**WORK TO BE COMPLETED**
Among the lines below, take the one holding "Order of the", the one holding "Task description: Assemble", and all lines between them. Set them down exactly.

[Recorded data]
......
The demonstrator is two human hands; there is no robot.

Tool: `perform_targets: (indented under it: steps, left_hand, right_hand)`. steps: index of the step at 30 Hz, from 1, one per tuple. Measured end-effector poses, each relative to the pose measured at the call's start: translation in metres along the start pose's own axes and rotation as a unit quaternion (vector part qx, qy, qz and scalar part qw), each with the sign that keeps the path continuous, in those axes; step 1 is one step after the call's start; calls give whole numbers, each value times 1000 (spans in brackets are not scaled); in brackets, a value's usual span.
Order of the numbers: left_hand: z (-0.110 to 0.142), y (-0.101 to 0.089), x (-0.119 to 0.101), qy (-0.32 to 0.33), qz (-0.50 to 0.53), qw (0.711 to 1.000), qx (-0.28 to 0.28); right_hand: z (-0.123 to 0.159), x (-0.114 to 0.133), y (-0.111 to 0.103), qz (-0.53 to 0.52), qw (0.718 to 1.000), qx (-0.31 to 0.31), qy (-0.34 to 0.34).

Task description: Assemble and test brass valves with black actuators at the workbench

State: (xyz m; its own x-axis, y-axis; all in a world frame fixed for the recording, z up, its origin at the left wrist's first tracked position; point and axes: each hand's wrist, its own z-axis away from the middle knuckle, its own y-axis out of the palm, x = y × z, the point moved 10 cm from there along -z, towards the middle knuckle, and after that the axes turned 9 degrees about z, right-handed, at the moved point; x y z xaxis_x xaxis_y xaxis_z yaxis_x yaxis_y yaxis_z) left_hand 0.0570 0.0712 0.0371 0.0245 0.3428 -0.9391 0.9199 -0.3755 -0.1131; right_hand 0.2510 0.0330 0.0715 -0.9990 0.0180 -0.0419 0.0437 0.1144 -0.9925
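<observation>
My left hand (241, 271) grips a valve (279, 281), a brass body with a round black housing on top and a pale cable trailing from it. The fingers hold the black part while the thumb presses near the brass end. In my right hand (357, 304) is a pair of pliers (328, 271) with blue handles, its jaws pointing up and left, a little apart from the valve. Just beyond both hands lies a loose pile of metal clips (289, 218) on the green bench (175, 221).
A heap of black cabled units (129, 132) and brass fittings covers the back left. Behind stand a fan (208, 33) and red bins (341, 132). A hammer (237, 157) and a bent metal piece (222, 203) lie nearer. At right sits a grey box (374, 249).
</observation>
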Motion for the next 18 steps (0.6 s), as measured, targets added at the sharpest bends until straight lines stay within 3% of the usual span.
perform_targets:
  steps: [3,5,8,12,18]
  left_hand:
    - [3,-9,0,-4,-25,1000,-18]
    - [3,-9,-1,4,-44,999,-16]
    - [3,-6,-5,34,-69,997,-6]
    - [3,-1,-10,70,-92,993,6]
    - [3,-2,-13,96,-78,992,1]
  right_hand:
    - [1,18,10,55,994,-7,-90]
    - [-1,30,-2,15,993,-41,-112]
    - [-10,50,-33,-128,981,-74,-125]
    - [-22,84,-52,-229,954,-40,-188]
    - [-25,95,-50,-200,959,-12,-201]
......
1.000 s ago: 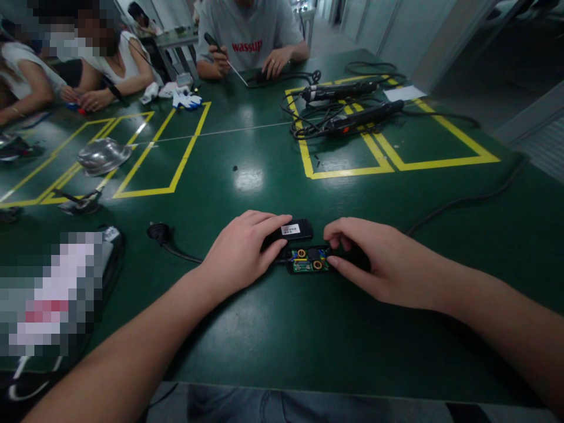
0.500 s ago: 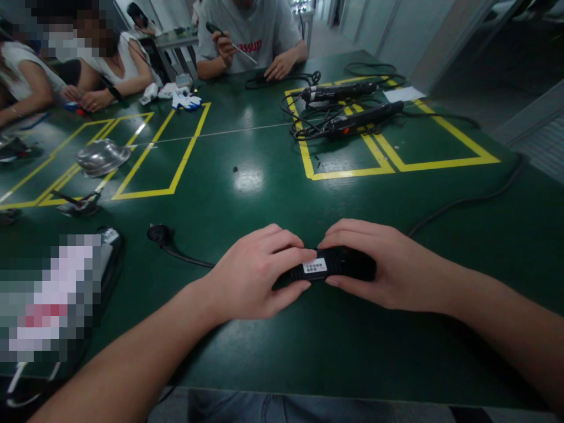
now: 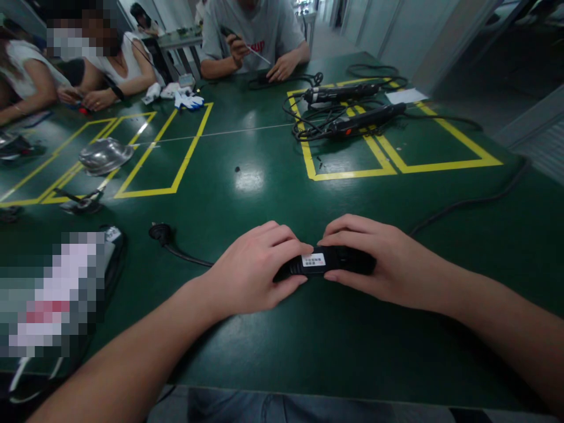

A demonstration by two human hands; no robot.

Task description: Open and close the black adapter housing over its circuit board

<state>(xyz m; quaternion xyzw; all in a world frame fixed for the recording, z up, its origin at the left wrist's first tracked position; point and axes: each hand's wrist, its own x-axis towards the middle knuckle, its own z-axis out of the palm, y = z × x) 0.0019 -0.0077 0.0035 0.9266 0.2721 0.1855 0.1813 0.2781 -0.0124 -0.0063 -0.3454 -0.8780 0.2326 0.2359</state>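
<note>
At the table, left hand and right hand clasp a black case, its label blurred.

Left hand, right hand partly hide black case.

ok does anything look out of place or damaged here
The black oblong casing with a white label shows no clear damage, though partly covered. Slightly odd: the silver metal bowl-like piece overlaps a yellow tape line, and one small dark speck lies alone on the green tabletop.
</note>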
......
**YOUR RESPONSE**
Order of the numbers: left_hand: z (-0.110 to 0.142), y (-0.101 to 0.089), x (-0.119 to 0.101), qy (-0.32 to 0.33), qz (-0.50 to 0.53), qw (0.711 to 1.000), qx (-0.28 to 0.28); right_hand: z (-0.123 to 0.159), x (-0.114 to 0.133), y (-0.111 to 0.103), qz (-0.53 to 0.52), qw (0.718 to 1.000), qx (-0.31 to 0.31), qy (-0.34 to 0.34).

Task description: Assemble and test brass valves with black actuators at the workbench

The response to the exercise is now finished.